▸ Task prompt:
Repeat exactly the lines of the entries below from the one with "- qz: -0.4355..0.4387" through the one with "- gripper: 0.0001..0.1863", both ends included, and nothing else.
Stored data section start
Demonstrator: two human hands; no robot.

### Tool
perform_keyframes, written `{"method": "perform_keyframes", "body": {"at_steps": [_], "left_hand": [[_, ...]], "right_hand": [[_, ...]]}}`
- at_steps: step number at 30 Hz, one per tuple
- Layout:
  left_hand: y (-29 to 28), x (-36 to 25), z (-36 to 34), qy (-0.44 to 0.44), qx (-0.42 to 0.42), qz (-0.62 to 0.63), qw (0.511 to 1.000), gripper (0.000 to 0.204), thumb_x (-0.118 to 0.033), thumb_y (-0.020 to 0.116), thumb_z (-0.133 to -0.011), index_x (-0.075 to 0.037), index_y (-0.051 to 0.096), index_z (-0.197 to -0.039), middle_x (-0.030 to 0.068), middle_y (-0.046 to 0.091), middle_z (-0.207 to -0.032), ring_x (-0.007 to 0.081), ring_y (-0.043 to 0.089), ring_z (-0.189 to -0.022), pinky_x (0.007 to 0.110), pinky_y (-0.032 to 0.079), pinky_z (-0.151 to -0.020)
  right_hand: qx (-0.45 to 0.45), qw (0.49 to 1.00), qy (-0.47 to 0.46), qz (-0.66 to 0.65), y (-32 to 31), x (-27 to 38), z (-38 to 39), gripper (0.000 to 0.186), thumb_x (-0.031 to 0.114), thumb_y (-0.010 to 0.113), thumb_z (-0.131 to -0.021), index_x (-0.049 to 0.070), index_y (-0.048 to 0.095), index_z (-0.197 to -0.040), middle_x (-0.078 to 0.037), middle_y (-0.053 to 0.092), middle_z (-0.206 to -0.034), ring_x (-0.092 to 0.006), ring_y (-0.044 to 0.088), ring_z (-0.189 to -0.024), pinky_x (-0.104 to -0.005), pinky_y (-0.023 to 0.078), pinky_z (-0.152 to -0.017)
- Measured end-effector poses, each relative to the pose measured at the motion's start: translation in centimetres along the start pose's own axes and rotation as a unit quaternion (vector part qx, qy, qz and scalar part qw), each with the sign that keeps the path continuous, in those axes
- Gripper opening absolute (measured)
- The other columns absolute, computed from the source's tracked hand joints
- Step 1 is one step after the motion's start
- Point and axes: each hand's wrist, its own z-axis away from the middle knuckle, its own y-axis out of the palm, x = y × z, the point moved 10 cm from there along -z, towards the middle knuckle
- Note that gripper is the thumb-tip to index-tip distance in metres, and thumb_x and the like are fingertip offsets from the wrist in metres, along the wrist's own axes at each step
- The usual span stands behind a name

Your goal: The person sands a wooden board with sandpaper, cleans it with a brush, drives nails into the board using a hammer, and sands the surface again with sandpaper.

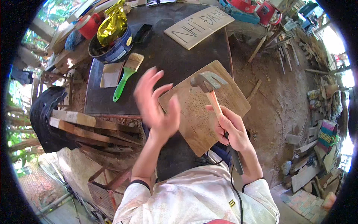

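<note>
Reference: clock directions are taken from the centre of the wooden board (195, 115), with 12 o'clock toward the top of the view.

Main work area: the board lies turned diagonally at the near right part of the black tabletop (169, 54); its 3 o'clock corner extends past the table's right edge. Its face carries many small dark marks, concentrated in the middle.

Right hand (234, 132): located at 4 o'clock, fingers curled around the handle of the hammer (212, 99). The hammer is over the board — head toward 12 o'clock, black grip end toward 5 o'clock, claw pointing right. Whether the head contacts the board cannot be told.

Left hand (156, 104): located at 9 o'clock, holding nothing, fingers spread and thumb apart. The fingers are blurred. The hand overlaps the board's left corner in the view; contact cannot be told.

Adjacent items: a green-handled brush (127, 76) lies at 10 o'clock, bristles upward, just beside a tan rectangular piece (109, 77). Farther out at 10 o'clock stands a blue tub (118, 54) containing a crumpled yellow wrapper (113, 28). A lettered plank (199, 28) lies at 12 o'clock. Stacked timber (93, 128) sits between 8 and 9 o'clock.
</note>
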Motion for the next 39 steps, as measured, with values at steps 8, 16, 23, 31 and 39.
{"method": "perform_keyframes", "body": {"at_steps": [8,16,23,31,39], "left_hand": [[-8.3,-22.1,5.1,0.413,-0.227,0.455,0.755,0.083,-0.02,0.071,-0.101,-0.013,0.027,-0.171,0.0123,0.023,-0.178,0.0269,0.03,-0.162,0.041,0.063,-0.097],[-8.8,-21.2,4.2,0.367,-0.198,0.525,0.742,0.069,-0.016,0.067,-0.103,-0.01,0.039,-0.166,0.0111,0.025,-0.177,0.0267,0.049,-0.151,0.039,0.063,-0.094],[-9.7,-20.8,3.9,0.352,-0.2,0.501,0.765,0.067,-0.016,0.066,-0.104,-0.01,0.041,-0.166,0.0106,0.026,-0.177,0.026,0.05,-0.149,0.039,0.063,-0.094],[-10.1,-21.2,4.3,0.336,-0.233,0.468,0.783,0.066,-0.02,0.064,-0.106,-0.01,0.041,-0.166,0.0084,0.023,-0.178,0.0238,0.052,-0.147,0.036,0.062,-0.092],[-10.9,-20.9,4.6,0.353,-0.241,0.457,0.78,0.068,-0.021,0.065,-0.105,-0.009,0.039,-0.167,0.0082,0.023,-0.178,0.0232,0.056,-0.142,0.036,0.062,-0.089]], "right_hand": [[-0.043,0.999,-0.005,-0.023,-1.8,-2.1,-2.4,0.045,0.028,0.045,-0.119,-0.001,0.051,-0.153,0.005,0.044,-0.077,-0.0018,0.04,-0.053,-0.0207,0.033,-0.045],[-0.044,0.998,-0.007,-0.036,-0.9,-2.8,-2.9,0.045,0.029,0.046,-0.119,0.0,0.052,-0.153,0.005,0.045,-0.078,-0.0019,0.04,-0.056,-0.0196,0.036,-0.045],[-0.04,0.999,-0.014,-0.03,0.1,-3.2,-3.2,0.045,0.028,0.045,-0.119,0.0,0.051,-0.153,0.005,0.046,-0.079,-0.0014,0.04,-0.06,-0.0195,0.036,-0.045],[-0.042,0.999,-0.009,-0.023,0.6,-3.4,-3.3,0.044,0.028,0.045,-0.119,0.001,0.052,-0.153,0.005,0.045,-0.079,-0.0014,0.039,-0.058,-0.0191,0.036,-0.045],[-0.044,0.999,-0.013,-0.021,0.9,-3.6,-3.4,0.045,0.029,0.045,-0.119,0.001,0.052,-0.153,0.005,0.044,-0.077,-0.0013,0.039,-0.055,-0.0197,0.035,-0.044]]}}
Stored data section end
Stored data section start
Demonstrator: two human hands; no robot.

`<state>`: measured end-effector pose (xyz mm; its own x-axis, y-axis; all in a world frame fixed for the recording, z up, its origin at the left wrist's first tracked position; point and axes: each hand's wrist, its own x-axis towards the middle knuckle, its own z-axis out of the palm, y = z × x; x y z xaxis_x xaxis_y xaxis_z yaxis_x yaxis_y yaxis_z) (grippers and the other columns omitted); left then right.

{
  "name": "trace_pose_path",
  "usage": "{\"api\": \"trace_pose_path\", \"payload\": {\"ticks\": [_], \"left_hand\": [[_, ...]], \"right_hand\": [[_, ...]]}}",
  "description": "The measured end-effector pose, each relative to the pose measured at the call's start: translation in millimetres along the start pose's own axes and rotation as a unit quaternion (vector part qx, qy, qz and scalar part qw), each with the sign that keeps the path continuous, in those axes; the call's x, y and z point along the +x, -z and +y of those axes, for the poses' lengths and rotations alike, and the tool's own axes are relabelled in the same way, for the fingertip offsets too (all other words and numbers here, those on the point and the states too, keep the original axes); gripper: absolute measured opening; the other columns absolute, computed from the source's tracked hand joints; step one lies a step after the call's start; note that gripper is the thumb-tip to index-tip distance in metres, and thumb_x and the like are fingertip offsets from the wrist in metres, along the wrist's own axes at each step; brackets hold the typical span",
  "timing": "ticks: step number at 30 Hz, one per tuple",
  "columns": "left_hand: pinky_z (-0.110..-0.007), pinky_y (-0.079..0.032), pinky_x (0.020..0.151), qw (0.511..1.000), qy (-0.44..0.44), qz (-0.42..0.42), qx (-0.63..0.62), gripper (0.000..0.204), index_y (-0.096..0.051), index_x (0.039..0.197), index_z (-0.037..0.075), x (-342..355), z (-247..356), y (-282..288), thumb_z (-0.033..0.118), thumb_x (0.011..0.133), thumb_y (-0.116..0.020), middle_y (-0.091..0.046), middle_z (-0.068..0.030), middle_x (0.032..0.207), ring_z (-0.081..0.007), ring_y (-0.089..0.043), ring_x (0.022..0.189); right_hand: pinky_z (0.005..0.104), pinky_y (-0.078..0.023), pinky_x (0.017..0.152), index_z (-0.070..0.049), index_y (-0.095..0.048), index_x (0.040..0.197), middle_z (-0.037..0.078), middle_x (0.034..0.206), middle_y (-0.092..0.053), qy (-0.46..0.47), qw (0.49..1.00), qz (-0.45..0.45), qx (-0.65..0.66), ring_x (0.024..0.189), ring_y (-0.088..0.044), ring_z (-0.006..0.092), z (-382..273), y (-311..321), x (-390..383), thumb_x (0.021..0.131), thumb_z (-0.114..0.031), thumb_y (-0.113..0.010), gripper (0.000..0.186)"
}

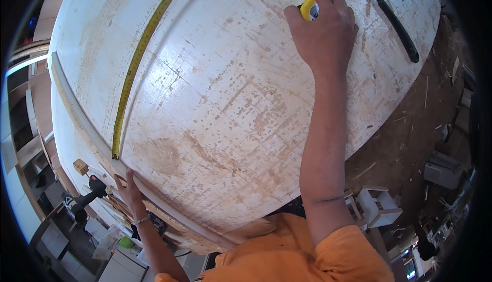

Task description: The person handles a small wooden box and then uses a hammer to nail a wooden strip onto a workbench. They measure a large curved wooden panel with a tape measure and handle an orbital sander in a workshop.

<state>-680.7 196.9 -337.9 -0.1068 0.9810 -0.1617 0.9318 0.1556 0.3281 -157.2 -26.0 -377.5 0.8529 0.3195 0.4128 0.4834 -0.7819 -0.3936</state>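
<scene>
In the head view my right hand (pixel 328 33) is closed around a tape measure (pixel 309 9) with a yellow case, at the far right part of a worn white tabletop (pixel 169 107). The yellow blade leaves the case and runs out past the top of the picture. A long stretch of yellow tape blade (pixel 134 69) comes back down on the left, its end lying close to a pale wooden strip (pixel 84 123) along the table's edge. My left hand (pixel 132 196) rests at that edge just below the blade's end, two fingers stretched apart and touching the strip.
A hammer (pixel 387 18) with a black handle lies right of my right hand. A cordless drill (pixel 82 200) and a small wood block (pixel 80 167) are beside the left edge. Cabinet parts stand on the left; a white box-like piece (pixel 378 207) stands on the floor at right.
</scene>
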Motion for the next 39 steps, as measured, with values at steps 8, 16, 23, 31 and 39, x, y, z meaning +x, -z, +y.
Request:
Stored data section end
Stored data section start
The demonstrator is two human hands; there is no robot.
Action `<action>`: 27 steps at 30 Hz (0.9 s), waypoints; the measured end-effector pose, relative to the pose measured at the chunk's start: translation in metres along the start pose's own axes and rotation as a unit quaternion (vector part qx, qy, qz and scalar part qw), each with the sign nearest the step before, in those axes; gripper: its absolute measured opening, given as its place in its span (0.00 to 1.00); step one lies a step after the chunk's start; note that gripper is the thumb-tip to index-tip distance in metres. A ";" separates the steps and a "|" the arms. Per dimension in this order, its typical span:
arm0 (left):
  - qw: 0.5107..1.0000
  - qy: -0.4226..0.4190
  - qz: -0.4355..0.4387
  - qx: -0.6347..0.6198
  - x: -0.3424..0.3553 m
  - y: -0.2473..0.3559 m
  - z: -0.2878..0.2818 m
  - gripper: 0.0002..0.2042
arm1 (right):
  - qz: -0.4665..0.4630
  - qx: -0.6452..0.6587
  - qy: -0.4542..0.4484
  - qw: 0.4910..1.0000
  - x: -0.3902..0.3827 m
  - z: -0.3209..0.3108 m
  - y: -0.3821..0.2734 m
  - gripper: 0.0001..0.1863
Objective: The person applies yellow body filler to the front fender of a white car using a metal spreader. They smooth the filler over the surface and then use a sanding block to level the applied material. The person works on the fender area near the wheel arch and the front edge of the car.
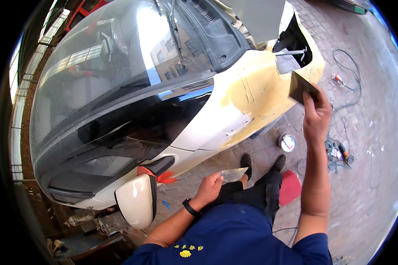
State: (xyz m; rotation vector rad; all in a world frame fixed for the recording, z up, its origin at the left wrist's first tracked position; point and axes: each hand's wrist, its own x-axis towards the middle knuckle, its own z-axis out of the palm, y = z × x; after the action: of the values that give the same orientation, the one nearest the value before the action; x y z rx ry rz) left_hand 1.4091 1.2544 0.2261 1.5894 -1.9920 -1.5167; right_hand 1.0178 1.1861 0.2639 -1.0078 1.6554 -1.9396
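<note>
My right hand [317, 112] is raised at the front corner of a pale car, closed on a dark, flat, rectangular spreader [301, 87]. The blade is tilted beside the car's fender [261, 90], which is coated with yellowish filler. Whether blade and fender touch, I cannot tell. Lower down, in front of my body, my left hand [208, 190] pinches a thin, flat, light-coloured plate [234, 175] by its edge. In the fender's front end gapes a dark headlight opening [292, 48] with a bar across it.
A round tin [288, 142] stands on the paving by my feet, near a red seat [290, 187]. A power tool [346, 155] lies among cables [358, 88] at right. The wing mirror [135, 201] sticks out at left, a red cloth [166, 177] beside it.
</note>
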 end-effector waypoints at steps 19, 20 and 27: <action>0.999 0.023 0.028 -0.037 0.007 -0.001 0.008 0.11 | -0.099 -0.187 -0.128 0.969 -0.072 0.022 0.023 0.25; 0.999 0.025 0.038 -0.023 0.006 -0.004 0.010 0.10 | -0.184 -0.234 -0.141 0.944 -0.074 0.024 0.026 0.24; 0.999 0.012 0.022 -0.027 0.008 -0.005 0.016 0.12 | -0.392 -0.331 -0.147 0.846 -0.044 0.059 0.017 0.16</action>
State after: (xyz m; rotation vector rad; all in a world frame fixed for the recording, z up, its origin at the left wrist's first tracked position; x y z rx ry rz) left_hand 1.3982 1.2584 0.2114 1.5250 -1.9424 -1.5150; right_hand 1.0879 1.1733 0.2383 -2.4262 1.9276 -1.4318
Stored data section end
▸ Your response:
  - qz: -0.4355..0.4387
  - qx: -0.6347..0.6198
  - x: -0.3424..0.3553 m
  - y: -0.2473..0.3559 m
  - z: -0.2878..0.2818 m
  - gripper: 0.0002..0.2042
arm1 (right):
  - qz: -0.4665..0.4630
  - qx: -0.6452..0.6587
  - qy: -0.4542..0.4484
  - qw: 0.4910..1.0000
  - x: -0.3902..0.3827 m
  - z: -0.3209..0.3108 m
  - y: -0.3821..0.2734 m
  - gripper: 0.0001..0.1863

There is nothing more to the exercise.